A Semantic Information-Based Optimized vSLAM in Indoor Dynamic Environments
Round 1
Reviewer 1 Report
The field of interest and application of the article is quite active. However, comparisons with previous studies should be more extensive. Also, some of my suggestions are:
1. All images should be prepared in high resolution again.
2. More visual and graphical results should be added.
3. Previous studies must be more recent.
4. A comprehensive discussion section is required.

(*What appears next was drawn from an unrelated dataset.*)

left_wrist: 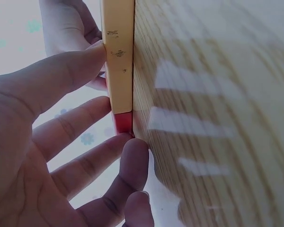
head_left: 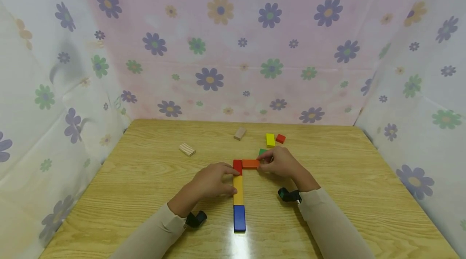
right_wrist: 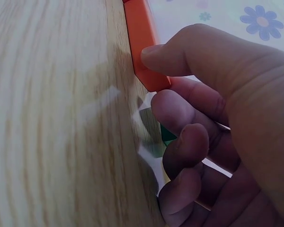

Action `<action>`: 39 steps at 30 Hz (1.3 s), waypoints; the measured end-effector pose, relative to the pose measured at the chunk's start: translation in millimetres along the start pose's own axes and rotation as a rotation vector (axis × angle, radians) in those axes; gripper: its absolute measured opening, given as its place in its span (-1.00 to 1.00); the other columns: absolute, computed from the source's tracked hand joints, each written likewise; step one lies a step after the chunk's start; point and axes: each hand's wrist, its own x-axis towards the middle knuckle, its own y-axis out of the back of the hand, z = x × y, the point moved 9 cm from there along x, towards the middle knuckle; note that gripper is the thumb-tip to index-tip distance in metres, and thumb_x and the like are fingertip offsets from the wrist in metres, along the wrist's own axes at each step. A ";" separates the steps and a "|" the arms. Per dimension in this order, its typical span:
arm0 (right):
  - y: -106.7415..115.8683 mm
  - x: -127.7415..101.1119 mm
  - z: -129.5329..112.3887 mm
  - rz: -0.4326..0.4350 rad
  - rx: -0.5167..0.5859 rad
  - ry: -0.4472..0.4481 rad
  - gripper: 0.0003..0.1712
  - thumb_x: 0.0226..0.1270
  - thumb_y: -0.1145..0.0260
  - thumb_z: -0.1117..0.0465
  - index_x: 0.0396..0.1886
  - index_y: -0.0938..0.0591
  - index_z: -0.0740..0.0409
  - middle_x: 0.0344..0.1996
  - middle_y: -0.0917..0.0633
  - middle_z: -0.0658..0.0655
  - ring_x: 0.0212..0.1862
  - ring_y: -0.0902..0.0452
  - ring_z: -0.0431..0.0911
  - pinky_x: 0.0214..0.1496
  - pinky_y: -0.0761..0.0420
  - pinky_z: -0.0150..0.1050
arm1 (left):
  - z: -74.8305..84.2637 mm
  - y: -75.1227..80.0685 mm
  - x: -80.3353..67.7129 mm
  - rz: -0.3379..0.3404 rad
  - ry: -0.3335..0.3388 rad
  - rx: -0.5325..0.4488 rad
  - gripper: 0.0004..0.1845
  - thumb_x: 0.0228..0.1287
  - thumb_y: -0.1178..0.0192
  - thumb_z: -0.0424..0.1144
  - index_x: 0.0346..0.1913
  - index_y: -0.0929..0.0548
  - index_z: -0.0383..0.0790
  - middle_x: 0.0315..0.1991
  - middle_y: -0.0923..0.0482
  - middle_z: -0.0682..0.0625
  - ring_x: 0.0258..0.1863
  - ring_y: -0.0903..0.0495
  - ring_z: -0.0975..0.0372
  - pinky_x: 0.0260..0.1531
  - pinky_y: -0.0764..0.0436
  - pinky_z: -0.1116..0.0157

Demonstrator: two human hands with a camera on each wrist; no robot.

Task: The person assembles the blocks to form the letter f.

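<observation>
A column of wooden blocks runs down the middle of the table in the head view: a red block (head_left: 237, 165) at the far end, a yellow-orange block (head_left: 238, 195), then a blue block (head_left: 239, 218) nearest me. My left hand (head_left: 211, 181) lies along the column's left side, fingers spread. Its fingertips touch the red and yellow-orange blocks, the thumb resting against the yellow-orange one's side. An orange block (head_left: 250, 164) extends rightward from the red one. Between thumb and index finger, my right hand (head_left: 282, 162) pinches the orange block's right end. A green block (head_left: 263, 152) is partly hidden behind that hand.
Behind the right hand lie a yellow block (head_left: 270, 140) and a small red block (head_left: 280, 138). A plain wooden block (head_left: 240, 133) is at the back middle, a grooved wooden piece (head_left: 187, 149) to the left. Flowered cloth (head_left: 233, 48) surrounds the wood-grain table (head_left: 145, 194).
</observation>
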 end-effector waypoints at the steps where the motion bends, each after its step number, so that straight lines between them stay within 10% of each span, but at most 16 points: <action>1: -0.5 0.1 0.6 -0.001 0.001 0.000 -0.76 0.26 -0.54 0.13 -0.07 -0.84 -0.03 -0.49 -0.68 -0.08 -0.47 -0.49 -0.13 -0.46 -0.47 -0.31 | 0.0 -0.2 0.1 -0.001 0.001 -0.003 -0.47 0.20 -0.52 -0.01 0.24 -0.72 0.05 0.38 -0.55 -0.02 0.38 -0.51 -0.01 0.28 -0.53 -0.06; 39: -6.6 0.9 0.9 -0.009 0.038 -0.005 -0.67 0.22 -0.59 0.05 -0.03 -0.80 -0.03 -0.48 -0.67 -0.04 -0.43 -0.54 -0.11 -0.38 -0.57 -0.26 | -6.2 -5.3 5.2 -0.003 0.007 0.011 -0.46 0.17 -0.53 0.02 0.24 -0.72 0.09 0.31 -0.61 0.08 0.37 -0.52 0.07 0.29 -0.53 -0.03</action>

5. Real-time responses should be analyzed in detail.
Author Response
Please see the attachment.
Author Response File: Author Response.pdf
Reviewer 2 Report
The paper talks about a semantic information-based optimized vSLAM algorithm that overcomes the challenges in dynamic indoor environments by proposing the following approaches: (i) a strategy that enables vSLAM to initialize local maps and poses robustly and efficiently in dynamic environments, (ii) an efficient method based on homography matrix and dense optical flow method for inter-frame pose estimation, (iii) a method of optimized semantic segmentation based on depth images for accurately annotating semantic objects in key frames.
Reason to accept
- The paper shows nice empirical gains over ORB-SLAM and DS-SLAM for TUM RGB-D dataset.
- The paper is well written and easy to follow, however the quality of English can be improved.
Reasons to reject:
- The novelty in this paper is not evident because there are a lot of similar works that use deep learning methods like semantic segmentation for improving SLAM.

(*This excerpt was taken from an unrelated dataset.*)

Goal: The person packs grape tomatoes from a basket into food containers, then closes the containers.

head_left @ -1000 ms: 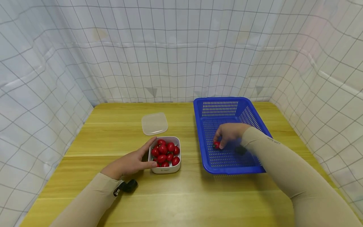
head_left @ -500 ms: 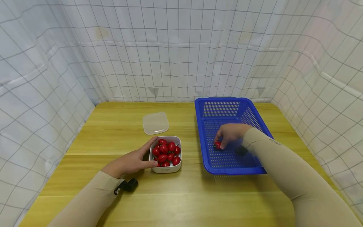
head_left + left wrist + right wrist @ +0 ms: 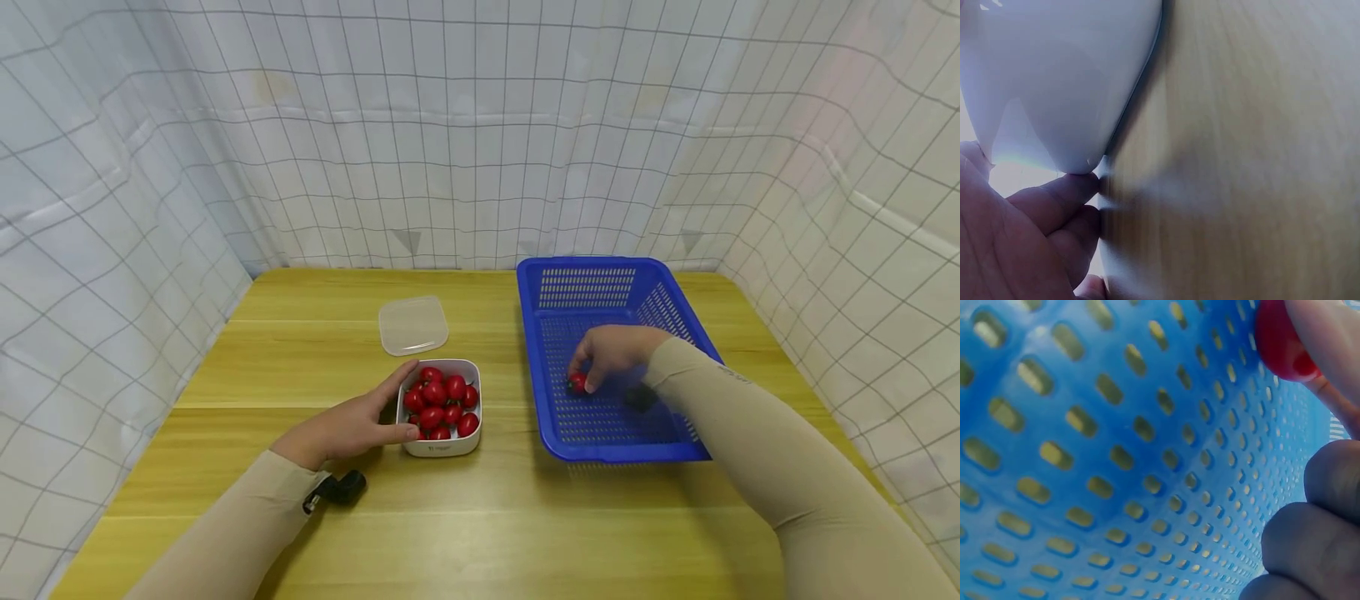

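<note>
Right hand (image 3: 613,354) is reaching down into the blue basket (image 3: 581,290), fingers curled and pinching a red cherry tomato (image 3: 576,382) at the fingertips; tomato is sitting low against the basket's perforated floor, whether touching it cannot tell. Right wrist view is showing the same tomato (image 3: 1280,344) pressed under a fingertip (image 3: 1329,337), the other fingers curling just below it. Left hand (image 3: 347,425) is resting on the wooden table (image 3: 300,367), fingers fairly straight, thumb and fingertips touching the left side of the white container (image 3: 441,447) full of cherry tomatoes (image 3: 438,404). Clear lid (image 3: 413,325) is lying flat beyond the left fingertips, apart from the container.
</note>
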Demonstrator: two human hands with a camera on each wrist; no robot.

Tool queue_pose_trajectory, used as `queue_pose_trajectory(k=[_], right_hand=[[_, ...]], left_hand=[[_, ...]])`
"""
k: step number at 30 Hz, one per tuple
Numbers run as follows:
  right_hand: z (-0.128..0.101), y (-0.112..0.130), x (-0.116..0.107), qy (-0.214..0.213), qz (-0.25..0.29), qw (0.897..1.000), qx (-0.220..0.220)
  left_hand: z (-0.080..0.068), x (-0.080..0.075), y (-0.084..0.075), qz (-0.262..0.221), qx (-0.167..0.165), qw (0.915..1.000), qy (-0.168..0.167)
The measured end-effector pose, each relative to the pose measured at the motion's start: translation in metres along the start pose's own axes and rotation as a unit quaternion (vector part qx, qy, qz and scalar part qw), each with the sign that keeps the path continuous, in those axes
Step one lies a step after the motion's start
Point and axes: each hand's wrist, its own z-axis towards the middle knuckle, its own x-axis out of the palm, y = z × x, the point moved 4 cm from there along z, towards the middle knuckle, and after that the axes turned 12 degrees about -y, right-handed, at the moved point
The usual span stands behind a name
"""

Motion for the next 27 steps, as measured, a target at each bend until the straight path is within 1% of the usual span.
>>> queue_pose_trajectory(k=[2,5,7,10,13,15,20,27], right_hand=[[-0.001,0.001,-0.003,-0.004,-0.003,1.0,-0.015],[-0.004,0.003,-0.011,-0.02,-0.003,0.999,-0.025],[-0.007,0.005,-0.019,-0.035,0.002,0.999,-0.024],[-0.012,0.009,-0.031,-0.052,0.027,0.998,-0.006],[-0.016,0.014,-0.042,-0.065,0.035,0.997,0.001],[-0.017,0.018,-0.05,-0.075,0.03,0.997,-0.004],[-0.018,0.033,-0.074,-0.104,0.022,0.994,-0.038],[-0.015,0.055,-0.1,-0.135,0.006,0.99,-0.045]], left_hand=[[0.0,0.0,0.0,0.004,0.001,1.0,-0.002],[0.0,-0.001,0.0,0.009,0.004,0.9999,-0.001],[0.0,-0.001,0.0,0.009,0.006,0.9999,0.001],[-0.001,-0.001,-0.001,0.01,0.007,0.9999,0.004],[-0.001,-0.001,-0.001,0.013,0.006,0.9999,0.004],[-0.001,-0.001,-0.001,0.015,0.006,0.9999,0.004],[-0.002,-0.002,-0.002,0.021,0.008,0.9998,0.002],[-0.002,-0.001,-0.002,0.016,0.008,0.9998,0.003]])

- The comparison with previous methods is not enough in this paper. Recent papers like DROID-SLAM [1], NICE-SLAM [2] are not compared with in the paper. Although they are not designed for dynamical scenes, they show improvements over ORB-SLAM.

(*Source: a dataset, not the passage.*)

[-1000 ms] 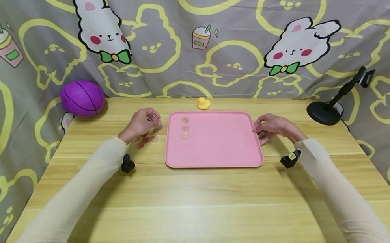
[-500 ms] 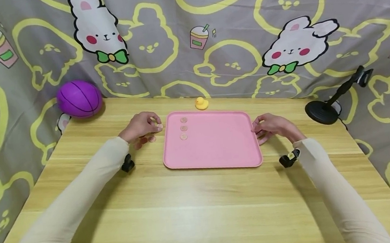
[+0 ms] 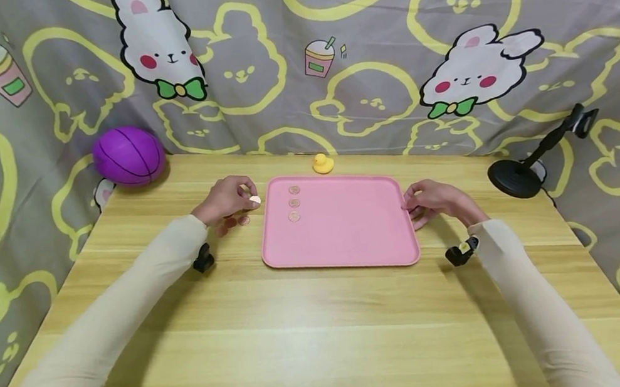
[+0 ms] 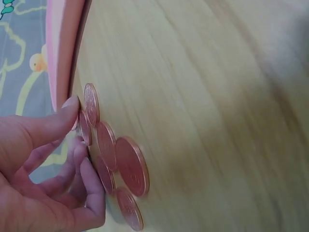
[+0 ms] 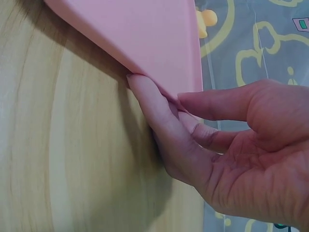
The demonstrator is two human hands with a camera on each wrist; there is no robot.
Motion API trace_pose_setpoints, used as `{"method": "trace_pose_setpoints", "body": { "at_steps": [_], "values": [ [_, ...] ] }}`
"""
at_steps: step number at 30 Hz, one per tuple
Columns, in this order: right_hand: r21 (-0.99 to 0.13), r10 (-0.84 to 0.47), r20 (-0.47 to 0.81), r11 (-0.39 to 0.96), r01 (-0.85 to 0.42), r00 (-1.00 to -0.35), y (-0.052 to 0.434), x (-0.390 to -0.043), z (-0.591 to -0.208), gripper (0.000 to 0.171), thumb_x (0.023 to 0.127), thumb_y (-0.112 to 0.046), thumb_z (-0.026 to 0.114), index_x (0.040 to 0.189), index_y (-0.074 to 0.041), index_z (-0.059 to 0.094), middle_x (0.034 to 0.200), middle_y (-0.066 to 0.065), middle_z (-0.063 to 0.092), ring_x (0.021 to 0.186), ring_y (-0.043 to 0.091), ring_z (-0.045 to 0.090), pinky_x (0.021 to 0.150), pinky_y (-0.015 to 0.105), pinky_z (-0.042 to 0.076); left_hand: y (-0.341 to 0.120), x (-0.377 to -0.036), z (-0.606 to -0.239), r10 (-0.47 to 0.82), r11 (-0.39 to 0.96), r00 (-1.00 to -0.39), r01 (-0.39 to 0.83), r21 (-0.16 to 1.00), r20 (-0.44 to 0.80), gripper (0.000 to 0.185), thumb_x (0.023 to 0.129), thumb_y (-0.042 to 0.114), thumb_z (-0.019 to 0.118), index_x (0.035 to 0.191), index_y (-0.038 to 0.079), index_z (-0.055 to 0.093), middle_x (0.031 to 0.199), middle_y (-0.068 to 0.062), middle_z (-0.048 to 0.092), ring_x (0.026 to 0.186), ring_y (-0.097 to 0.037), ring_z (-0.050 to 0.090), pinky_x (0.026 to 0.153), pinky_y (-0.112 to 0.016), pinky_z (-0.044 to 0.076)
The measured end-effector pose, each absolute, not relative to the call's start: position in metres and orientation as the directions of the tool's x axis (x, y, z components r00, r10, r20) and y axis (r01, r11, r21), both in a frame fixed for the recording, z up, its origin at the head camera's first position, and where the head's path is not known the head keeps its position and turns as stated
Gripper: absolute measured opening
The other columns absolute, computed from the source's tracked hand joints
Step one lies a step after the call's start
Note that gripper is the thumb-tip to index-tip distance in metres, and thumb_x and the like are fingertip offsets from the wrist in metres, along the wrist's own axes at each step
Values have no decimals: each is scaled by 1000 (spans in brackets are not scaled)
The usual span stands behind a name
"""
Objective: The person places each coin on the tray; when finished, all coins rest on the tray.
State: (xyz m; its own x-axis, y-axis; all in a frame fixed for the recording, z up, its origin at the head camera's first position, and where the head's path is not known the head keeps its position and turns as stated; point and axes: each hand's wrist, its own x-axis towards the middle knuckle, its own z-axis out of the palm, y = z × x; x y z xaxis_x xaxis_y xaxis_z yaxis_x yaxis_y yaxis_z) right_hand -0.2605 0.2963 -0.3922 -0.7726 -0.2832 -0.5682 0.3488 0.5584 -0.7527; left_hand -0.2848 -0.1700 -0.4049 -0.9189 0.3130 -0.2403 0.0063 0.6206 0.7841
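Note:
My left hand (image 3: 224,197) pinches a coin (image 3: 255,200) between thumb and fingertips, just left of the pink tray (image 3: 348,233). In the left wrist view, several copper-coloured coins (image 4: 131,165) lie on the table under and beside the fingers, some overlapping. The pinched coin is mostly hidden there by the thumb. Three coins (image 3: 294,203) stand in a column on the left part of the tray. My right hand (image 3: 434,198) holds the tray's right edge, with the thumb (image 5: 212,104) at the rim and the fingers along its outer side.
A yellow toy duck (image 3: 322,164) sits behind the tray. At the back left lies a purple ball (image 3: 129,156); at the back right stands a black stand (image 3: 515,179). A patterned curtain (image 3: 256,117) hangs along the table's back edge.
The left hand has closed its fingertips on a coin beside the tray and turned it so that its face catches the light. The right hand and the tray stay put.

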Motion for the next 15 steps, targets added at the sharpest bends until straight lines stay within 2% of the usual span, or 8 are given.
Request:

- The quality of the figures in this paper is quite poor and needs to be improved. Especially, Figure 1 is difficult to read and needs to be improved for acceptance.
[1] Teed, Zachary, and Jia Deng. "Droid-slam: Deep visual slam for monocular, stereo, and rgb-d cameras." Advances in neural information processing systems 34 (2021): 16558-16569.
[2] Zhu, Zihan, et al. "Nice-slam: Neural implicit scalable encoding for slam." Proceedings of the IEEE/CVF Conference on Computer Vision and Pattern Recognition. 2022.
Author Response
Please see the attachment.
Author Response File: Author Response.pdf
Reviewer 3 Report
The authors proposed a semantic segmentation technique for dynamic scenarios. The overall impression of the technical contribution of the current study is Marginal. However, my major concerns about this article are listed below:
1. The performance of the proposed technique needs to be measured using advanced metrics in the result section.
2. The conclusion should be more compact and should contain what is new in the proposed approach, what is better, the author's observations, and the deduction for all observations made by the authors.
Author Response
Our responses are all included in the attachment.
Author Response File: Author Response.pdf
Round 2
Reviewer 2 Report
I am satisfied with the answers given by the authors. Therefore, I plan to accept the paper.
Author Response
Thank you for your conscientious review of our manuscript, and we are happy to hear your valuable suggestions.